● **PROBLEM DESCRIPTION**
Look in the material below for the line with "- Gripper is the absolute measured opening" and the line with "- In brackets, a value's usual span", then set down exactly those two lines and all lines between, nothing more.

● **GIVEN INFORMATION**
Start of Block

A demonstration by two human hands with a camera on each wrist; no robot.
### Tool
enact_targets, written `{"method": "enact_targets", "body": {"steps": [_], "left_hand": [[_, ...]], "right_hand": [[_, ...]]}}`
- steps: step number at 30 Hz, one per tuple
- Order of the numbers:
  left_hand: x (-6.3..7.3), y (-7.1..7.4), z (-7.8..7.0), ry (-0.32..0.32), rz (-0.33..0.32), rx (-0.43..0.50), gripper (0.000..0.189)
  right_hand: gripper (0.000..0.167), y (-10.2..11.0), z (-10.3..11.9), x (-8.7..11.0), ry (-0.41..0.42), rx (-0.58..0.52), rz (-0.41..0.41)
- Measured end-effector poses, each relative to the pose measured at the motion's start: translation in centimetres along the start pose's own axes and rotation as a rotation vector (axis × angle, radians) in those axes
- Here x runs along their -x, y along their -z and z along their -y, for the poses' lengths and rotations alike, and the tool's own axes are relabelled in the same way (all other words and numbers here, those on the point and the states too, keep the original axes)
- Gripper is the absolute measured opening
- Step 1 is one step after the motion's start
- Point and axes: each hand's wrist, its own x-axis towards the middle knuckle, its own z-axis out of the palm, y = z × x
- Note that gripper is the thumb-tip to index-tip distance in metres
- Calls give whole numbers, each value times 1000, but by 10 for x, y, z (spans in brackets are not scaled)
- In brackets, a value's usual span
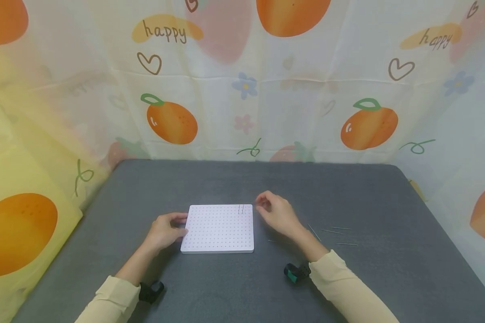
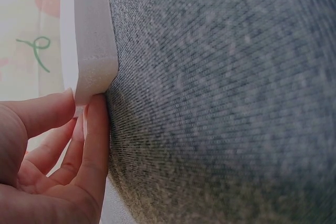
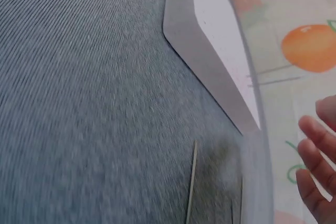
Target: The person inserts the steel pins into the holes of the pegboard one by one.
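Pinching the left edge of one white board [image 1: 218, 229], the left hand [image 1: 161, 231] has its thumb and bent fingers right on it. The board lies on the gray worktop [image 1: 226, 287], between its left and right edges, and has lots of tiny holes. Two thin sticks [image 1: 243, 209] stand up in it, near its far right corner. Just past that corner is the right hand [image 1: 278, 214], with loosely bent fingers a little apart. Five loose sticks [image 1: 346, 244] lie toward the worktop's right edge, four past the arm; the fifth seems partly hidden behind it.
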Motion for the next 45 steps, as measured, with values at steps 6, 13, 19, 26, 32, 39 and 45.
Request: {"method": "enact_targets", "body": {"steps": [6, 13, 19, 26, 32, 39, 45], "left_hand": [[-1, 0, 0, 0, -7, -16, 46], [0, 0, 0, 2, -8, -20, 46], [0, 0, -1, 11, -9, -23, 46], [-1, 0, -1, 23, -10, -27, 46], [-1, -1, 0, 19, -15, -23, 46], [-1, -1, 1, 9, -14, -20, 46], [0, -1, 0, 6, -13, -11, 45]], "right_hand": [[12, 16, -9, 7, 41, -44, -28], [14, 39, -17, 17, 35, -71, -50], [15, 58, -26, 27, 30, -86, -63], [14, 73, -42, 40, -14, -80, -84], [14, 85, -55, 50, -21, -59, -121], [13, 98, -74, 64, -51, -48, -171], [13, 107, -88, 81, -100, -16, -164]]}}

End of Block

● **WRITTEN RESPONSE**
- Gripper is the absolute measured opening
- Step 1 is one step after the motion's start
- Point and axes: each hand's wrist, its own x-axis towards the middle knuckle, its own z-axis out of the palm, y = z × x
- Note that gripper is the thumb-tip to index-tip distance in metres
- Calls give whole numbers, each value times 1000, but by 10 for x, y, z (spans in brackets are not scaled)
- In brackets, a value's usual span

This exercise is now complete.